I have migrated my encoding_server which runs a sentence transformer to convert arrays into vectors. With the switch to metal servers, the speed has decreased and the CPU usage has gone up

Solved

7 Replies

echohack
EMPLOYEE

6 months ago

Heya,

I don't think this is due to the Metal migration (as you can see, you migrated back to US-West-1 and continue to have spikey traffic). I think that you just have an increased demand for your application's usage during this time.

Please note that your application will be migrated to metal automatically if do you do not do so yourself, as we are deprecating our GCP infrastructure soon. So I'd advise migrating back to Metal as that will be more convenient if you happen to incur any downtime.

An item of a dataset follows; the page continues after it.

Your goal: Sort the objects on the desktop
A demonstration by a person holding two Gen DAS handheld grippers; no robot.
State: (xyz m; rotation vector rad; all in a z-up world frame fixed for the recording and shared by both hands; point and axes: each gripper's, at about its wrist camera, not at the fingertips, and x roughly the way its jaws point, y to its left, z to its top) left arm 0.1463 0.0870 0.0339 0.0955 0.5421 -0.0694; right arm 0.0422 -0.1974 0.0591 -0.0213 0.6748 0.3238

Status changed to Awaiting User Response Railway 7 months ago


anujsilkroute
PROOP

6 months ago

Hey,

Thanks for the response.

From what I have seen, with the metal server the responses are taking much longer and to update a 450ish long vector database catalog takes 20 minutes. Where as when I switch the server back to US Oregon Legacy it takes 3 minutes to process.

This also reflects onto the CPU usages as the usage in the legacy server is a couple of spikes whereas with the metal server it is a constant use of all CPU cores.


Status changed to Awaiting Railway Response Railway 7 months ago


jake
EMPLOYEE

6 months ago

20 minutes vs 3 minutes sounds like you're probably round tripping something unnecessarily. That's a 10x penalty; no shot that's CPU

Have you checked:
- That you're using the private network
- That all your databases/applications are in the same region

- That you're using the metal edge

I notice you're using Supabase. It'll likely be much faster if you move your Postgres Database to Railway. Can we help you with that?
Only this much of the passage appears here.